#### What you should do
Go through the listing and copy each line that has the string "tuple" in it.

(Beginning of Exercise material)

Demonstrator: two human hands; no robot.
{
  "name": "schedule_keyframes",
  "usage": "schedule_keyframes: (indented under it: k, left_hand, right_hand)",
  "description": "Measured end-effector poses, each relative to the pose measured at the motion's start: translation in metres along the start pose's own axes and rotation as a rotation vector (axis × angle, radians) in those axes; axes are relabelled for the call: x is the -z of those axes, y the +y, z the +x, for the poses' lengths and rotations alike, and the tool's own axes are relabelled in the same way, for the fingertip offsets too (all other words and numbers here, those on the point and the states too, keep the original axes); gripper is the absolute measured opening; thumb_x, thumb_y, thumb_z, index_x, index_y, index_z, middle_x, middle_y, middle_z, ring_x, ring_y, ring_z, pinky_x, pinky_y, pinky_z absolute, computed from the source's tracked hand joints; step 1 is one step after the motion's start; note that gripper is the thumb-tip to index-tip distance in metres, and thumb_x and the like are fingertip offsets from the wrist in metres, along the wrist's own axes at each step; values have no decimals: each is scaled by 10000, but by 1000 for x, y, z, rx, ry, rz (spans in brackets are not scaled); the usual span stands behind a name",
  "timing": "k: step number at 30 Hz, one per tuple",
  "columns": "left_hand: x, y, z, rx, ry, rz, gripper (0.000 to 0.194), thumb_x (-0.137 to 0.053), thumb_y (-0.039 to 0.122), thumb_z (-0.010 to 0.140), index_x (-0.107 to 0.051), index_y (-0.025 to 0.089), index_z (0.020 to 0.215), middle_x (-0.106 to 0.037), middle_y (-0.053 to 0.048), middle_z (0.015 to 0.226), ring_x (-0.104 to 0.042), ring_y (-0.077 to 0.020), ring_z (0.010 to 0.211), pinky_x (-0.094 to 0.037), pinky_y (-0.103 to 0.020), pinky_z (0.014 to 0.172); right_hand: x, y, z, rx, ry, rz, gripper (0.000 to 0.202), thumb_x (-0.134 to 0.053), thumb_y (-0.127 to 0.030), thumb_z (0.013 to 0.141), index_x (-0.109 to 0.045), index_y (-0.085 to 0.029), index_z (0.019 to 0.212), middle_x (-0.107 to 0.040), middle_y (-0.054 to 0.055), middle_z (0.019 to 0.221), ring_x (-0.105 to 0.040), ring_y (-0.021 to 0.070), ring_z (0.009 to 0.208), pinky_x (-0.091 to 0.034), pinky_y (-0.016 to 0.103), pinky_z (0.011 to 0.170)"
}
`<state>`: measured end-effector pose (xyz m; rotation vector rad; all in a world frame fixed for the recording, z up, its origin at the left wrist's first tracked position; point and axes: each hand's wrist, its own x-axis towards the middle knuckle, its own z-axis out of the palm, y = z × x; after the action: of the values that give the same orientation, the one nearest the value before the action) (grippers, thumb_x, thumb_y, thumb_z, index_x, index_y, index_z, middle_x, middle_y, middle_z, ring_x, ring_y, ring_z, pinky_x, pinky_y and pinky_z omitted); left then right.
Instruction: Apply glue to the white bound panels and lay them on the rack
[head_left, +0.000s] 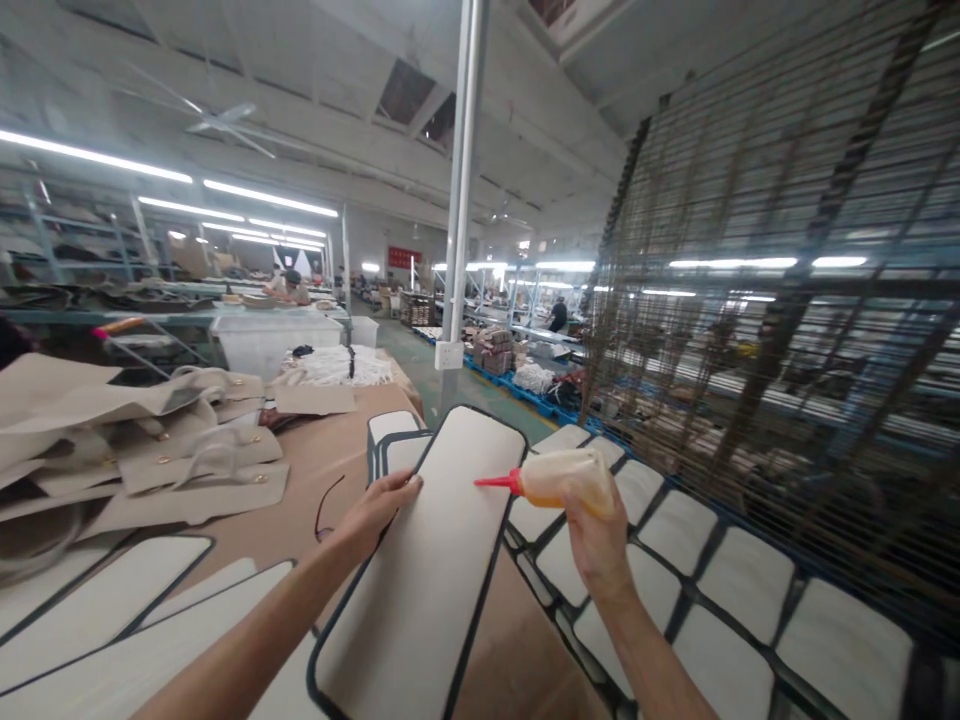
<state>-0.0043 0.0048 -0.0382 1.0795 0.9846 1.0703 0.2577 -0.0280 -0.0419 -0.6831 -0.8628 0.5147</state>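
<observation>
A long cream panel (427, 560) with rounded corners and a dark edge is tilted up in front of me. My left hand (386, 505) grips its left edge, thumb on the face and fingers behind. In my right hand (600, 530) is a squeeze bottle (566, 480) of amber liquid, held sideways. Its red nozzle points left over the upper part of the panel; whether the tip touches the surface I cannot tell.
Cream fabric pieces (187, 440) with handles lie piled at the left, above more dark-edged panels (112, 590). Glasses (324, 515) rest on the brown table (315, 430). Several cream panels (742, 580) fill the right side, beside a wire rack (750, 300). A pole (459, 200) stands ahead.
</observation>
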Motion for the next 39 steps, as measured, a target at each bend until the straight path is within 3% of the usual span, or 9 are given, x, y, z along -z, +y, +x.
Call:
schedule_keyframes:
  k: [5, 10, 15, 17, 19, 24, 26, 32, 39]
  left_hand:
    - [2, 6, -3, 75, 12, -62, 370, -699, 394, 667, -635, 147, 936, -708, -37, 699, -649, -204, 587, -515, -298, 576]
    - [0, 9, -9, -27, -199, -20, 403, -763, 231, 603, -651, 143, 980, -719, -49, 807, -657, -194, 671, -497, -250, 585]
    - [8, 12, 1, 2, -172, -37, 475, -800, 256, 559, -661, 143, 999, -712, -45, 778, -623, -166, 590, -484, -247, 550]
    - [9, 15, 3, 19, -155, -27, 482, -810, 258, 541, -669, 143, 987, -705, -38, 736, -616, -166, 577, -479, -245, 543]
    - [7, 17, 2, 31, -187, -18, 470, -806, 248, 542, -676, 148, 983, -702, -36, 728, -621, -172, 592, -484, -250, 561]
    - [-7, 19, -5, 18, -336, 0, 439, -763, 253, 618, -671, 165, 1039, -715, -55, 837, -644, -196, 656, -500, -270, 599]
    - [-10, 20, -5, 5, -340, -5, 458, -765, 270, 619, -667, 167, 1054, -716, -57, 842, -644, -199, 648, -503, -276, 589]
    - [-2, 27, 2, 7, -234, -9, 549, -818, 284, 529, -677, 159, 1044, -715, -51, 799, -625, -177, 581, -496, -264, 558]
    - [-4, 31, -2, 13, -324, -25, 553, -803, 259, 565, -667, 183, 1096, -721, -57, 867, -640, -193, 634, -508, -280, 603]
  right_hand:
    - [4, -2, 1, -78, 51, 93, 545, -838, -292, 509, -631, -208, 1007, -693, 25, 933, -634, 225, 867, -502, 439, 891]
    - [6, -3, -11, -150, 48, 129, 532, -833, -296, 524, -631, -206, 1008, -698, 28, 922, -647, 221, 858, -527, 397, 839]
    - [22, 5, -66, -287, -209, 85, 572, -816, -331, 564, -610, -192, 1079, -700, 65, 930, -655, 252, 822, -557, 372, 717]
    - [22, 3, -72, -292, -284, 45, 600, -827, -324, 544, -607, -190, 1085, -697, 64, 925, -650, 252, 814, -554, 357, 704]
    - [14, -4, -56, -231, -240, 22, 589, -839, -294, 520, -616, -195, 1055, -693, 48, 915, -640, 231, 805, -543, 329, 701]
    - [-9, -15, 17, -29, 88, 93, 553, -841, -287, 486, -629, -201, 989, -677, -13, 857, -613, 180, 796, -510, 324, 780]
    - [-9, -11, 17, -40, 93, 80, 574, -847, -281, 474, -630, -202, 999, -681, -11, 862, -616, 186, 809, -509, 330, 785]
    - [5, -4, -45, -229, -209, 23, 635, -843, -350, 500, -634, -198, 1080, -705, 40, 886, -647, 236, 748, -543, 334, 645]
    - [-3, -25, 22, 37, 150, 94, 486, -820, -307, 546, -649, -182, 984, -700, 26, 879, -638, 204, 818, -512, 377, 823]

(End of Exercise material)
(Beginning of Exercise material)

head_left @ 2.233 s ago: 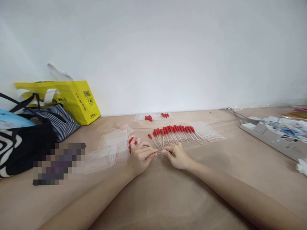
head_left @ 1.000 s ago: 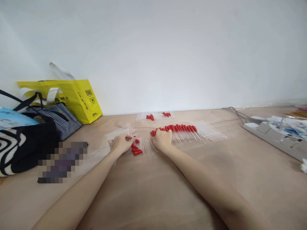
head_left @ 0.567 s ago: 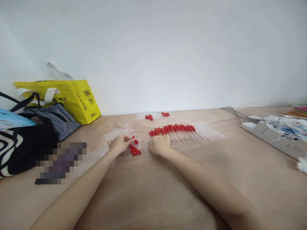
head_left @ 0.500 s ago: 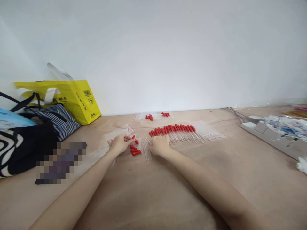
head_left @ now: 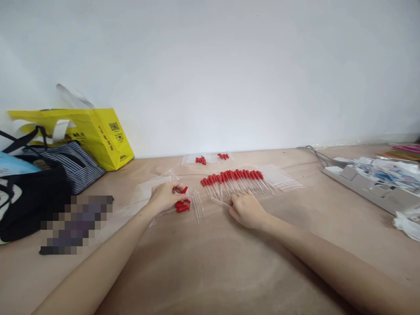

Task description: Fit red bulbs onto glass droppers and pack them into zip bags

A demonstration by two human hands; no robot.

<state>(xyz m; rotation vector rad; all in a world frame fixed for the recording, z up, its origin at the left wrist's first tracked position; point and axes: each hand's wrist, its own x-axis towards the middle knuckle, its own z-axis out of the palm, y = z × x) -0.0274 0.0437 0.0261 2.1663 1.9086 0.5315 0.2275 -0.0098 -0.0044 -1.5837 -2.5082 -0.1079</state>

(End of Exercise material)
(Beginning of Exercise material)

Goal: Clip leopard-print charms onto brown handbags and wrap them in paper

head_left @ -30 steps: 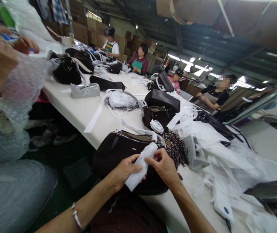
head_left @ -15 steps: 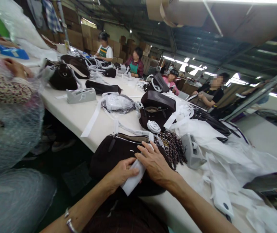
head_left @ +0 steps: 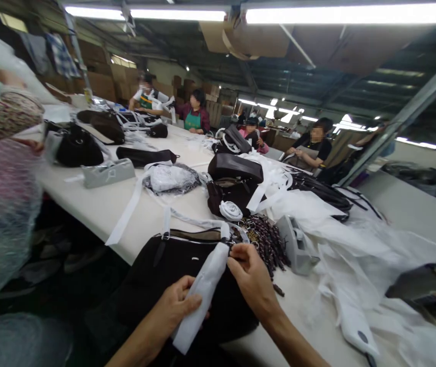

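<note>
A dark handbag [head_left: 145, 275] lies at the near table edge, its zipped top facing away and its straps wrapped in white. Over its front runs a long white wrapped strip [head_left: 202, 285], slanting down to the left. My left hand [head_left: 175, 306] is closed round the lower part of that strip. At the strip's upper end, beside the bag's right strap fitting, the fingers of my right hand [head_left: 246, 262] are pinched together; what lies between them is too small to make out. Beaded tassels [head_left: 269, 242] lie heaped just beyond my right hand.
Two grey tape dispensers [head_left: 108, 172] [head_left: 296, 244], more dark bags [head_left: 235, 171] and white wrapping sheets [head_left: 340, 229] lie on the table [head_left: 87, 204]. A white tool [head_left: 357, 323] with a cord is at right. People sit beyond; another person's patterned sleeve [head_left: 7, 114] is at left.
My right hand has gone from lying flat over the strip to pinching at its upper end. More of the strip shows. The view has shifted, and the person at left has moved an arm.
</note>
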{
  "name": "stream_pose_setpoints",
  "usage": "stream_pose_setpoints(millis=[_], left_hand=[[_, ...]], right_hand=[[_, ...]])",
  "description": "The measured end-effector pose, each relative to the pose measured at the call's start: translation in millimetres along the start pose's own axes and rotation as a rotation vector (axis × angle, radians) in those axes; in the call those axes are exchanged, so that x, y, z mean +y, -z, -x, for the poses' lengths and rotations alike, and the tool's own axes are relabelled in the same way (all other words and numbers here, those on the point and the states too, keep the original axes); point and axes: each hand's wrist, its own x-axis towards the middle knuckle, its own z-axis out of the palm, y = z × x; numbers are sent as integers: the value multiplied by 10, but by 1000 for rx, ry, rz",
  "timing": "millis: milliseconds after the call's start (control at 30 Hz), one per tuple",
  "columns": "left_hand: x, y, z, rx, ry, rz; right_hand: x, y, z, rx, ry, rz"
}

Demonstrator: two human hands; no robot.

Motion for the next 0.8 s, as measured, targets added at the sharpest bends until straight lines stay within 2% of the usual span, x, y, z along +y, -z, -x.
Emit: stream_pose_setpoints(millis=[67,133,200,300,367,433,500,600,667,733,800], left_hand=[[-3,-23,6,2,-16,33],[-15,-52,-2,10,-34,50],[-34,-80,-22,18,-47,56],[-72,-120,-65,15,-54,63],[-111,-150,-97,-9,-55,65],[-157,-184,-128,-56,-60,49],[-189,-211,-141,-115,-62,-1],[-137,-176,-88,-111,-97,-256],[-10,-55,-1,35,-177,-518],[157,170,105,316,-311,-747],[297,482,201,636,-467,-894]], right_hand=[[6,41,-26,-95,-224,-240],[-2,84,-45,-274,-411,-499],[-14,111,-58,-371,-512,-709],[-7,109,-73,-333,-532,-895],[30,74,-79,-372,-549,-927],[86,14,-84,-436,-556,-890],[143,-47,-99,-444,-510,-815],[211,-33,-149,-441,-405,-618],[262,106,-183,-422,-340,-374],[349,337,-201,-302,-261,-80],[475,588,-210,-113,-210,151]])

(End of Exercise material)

#### Completed exercise
  "timing": "k: step number at 30 Hz, one per tuple",
  "timing": "millis: milliseconds after the call's start (control at 30 Hz), one per tuple",

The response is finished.